Where a line of the material contains the string "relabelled", copy that line.

- Data supplied -

======

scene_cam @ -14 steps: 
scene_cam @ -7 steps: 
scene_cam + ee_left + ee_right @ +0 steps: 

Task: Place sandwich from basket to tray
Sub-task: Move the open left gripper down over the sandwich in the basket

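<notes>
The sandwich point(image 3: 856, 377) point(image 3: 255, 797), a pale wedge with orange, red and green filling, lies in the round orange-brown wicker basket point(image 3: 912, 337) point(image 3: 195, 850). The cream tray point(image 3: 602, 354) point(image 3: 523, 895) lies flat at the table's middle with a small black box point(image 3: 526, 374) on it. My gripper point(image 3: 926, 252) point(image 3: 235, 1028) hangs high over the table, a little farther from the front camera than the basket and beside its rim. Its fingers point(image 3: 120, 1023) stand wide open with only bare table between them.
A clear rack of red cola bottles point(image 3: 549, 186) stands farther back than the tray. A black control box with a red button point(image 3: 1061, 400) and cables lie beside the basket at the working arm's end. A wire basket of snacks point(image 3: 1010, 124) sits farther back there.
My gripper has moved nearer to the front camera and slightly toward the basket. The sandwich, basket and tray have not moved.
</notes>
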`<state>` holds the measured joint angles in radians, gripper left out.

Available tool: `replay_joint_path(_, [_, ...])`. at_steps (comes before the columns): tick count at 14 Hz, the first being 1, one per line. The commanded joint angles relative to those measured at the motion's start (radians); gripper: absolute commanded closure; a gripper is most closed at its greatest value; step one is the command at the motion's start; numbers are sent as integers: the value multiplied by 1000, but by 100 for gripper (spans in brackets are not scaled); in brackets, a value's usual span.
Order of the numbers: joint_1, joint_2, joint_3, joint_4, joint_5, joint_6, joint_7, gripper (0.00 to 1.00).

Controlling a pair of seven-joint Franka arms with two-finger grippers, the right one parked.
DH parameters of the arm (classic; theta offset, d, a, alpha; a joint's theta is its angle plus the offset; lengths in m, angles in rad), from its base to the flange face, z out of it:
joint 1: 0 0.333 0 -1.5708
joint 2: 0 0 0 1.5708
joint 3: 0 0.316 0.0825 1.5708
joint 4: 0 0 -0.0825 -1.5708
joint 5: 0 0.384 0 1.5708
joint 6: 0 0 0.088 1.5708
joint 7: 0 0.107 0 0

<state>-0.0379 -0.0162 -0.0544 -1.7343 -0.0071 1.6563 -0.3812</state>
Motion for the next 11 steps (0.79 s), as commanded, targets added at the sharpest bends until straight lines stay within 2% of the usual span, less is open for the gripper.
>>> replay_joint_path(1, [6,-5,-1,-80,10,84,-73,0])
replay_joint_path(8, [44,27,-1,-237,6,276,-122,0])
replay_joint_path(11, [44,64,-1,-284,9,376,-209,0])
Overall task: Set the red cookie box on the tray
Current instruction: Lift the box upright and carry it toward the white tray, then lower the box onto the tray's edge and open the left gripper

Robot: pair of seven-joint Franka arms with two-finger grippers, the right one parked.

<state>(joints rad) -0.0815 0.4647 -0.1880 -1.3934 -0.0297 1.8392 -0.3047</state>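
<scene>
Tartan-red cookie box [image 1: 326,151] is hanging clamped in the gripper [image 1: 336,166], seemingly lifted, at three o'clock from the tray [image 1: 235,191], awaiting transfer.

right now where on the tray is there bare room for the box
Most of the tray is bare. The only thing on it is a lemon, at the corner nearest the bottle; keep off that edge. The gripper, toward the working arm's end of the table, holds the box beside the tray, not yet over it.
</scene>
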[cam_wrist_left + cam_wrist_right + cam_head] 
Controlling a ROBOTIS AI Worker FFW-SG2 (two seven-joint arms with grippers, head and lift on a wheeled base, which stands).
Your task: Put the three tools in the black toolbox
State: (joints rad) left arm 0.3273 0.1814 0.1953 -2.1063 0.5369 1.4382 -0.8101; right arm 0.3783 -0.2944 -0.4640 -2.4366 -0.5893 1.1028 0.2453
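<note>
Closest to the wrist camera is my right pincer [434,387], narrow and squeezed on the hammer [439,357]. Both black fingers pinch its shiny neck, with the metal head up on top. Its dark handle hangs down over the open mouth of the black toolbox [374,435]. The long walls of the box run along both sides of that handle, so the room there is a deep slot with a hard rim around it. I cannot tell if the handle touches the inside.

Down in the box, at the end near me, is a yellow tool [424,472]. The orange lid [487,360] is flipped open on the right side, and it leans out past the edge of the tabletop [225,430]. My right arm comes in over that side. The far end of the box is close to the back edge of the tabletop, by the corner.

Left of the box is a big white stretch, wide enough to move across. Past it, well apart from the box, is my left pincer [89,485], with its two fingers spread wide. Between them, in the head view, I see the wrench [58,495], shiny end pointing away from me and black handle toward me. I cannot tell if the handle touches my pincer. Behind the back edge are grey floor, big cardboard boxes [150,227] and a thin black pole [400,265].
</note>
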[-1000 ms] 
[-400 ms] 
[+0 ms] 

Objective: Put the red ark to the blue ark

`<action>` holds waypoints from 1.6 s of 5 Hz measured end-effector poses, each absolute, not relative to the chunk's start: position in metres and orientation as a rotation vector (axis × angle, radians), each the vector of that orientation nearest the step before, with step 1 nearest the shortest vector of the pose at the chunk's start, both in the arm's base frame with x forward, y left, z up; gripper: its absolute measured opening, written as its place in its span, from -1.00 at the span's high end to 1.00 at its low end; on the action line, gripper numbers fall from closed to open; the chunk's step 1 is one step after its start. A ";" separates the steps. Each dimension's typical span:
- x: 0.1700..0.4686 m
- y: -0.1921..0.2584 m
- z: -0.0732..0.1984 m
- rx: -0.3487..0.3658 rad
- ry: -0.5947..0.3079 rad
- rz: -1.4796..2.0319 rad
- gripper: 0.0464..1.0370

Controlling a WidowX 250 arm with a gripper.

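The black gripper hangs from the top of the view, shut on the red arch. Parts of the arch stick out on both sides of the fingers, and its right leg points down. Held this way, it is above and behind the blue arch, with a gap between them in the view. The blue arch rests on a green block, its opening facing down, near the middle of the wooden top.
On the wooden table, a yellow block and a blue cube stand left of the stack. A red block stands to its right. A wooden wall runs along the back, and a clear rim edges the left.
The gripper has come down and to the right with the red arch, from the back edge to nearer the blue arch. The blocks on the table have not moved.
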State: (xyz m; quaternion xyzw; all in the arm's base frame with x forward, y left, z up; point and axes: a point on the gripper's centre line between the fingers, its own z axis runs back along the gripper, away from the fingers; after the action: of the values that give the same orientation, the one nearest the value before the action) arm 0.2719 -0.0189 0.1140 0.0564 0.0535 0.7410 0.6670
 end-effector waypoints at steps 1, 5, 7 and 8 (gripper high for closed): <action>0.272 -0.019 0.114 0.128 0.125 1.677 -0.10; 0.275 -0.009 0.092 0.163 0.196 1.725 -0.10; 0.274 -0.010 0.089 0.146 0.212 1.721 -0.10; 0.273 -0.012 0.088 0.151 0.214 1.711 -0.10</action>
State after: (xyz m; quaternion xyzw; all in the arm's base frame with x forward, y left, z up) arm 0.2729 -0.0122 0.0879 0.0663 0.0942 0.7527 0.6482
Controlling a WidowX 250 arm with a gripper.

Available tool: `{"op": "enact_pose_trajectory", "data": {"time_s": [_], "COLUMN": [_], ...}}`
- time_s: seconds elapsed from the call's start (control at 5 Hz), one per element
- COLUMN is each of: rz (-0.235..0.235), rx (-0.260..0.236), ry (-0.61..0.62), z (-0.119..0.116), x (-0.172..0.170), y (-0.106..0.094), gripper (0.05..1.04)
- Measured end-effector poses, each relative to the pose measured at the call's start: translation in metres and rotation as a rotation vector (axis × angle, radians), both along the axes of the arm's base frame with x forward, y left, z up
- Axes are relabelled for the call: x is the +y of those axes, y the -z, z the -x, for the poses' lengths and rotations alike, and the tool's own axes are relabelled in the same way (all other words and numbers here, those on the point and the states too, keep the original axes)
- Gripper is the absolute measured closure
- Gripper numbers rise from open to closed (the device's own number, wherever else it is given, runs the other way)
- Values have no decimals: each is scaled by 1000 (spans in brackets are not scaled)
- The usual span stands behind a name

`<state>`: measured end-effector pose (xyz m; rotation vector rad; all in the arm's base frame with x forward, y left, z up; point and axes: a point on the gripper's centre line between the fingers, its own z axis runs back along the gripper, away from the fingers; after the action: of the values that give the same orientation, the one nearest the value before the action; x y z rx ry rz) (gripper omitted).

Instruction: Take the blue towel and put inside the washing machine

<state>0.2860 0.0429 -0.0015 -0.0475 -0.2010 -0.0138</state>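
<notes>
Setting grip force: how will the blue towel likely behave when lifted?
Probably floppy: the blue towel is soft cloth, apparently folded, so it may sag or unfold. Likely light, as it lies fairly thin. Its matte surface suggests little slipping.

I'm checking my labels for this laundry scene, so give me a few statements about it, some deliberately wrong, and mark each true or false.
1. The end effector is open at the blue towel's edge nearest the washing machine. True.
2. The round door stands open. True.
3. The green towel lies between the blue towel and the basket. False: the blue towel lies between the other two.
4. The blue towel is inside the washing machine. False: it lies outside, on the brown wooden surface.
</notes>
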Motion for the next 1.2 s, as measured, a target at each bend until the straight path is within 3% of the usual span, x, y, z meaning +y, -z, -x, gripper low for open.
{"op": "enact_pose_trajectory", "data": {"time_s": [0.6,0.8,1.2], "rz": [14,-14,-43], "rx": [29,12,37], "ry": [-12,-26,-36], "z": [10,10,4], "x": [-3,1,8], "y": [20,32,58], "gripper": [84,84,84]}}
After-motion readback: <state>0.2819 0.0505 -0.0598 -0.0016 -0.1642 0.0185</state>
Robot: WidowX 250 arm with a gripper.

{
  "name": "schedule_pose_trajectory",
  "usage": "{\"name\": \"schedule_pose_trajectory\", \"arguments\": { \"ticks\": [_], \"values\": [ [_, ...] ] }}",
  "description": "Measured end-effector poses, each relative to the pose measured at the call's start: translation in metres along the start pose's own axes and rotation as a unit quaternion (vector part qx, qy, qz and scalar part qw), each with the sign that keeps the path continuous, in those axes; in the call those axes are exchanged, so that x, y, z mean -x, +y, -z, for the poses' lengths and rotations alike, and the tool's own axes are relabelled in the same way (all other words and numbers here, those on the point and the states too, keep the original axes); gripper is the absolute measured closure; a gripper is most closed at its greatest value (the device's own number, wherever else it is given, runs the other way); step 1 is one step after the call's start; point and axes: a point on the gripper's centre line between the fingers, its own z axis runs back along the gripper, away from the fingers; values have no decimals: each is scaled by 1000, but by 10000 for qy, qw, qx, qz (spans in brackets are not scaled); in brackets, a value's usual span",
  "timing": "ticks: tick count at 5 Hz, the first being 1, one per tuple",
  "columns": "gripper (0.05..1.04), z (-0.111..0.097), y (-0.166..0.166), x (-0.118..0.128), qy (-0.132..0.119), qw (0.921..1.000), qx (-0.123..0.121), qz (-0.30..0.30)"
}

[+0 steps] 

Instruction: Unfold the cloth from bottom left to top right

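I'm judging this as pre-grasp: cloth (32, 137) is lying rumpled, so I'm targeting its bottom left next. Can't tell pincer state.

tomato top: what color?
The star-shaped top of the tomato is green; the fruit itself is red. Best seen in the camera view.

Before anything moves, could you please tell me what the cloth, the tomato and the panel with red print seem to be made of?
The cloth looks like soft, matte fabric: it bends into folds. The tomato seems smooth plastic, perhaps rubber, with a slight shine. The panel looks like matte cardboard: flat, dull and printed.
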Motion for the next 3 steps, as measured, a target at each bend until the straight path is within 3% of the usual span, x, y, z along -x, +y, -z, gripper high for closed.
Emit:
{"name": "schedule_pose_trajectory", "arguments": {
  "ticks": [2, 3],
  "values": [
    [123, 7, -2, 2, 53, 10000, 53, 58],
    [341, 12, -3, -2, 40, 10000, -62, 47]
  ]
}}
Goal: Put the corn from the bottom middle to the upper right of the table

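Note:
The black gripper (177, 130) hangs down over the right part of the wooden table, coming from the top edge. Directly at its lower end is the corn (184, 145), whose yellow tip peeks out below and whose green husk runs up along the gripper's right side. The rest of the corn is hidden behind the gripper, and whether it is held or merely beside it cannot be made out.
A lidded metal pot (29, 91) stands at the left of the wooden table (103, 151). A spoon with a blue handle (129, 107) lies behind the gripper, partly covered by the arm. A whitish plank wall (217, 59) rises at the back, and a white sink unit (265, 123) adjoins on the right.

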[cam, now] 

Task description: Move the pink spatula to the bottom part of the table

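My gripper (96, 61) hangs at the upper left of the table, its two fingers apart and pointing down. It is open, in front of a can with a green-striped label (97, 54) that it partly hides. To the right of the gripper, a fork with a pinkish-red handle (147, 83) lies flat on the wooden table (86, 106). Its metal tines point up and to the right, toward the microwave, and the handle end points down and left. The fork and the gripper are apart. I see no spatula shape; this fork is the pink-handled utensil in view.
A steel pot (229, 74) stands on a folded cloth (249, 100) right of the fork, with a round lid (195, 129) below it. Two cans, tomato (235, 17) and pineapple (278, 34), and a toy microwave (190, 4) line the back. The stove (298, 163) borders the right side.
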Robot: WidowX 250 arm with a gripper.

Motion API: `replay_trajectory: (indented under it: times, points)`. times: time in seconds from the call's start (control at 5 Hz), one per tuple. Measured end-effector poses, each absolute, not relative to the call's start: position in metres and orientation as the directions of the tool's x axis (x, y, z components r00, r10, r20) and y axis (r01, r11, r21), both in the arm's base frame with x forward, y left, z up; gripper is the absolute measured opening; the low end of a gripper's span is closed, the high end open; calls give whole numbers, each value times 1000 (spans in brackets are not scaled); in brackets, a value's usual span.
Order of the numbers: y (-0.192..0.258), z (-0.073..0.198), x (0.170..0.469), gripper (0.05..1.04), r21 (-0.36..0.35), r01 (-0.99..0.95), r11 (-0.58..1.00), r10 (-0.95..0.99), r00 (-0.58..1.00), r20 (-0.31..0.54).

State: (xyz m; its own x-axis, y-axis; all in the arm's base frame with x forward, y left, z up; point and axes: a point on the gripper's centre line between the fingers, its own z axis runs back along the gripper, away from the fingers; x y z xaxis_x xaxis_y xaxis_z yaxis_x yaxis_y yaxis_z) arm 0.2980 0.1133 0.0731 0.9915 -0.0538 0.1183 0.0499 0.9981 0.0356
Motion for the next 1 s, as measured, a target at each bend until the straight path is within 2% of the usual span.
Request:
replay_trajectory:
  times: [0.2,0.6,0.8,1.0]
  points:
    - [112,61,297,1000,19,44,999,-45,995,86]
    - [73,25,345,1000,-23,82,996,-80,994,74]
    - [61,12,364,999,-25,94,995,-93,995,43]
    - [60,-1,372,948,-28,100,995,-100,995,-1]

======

- Expected output -
- Axes are relabelled for the call: x is the +y of those axes, y the -z, z the -x, for the poses' lengths and rotations alike, and the tool's own axes are relabelled in the same way (all other words and numbers here, those on the point and the states too, keep the original axes)
  "description": "Measured end-effector poses, each relative to the pose measured at the call's start: translation in metres along the start pose's own axes and rotation as a unit quaternion (vector part qx, qy, qz and scalar part qw), each with the sign that keeps the path continuous, in those axes; in the call those axes are exchanged, so that x, y, z mean -x, +y, -z, for the poses' lengths and rotations alike, and the tool's own axes are relabelled in the same way (all other words and numbers here, those on the point and the states too, keep the original axes); gripper is the absolute measured closure; a gripper is most closed at its greatest value (the device's own number, wherever else it is given, runs the other way); step 1 is one step after the call's start; point and axes: a point on the gripper's centre line between the fingers, its own z axis runs back along the gripper, away from the fingers; values have no decimals: each is scaled by 1000, but by 10000 for qy, qw, qx, qz (spans in brackets are not scaled); in brackets, a value's usual span",

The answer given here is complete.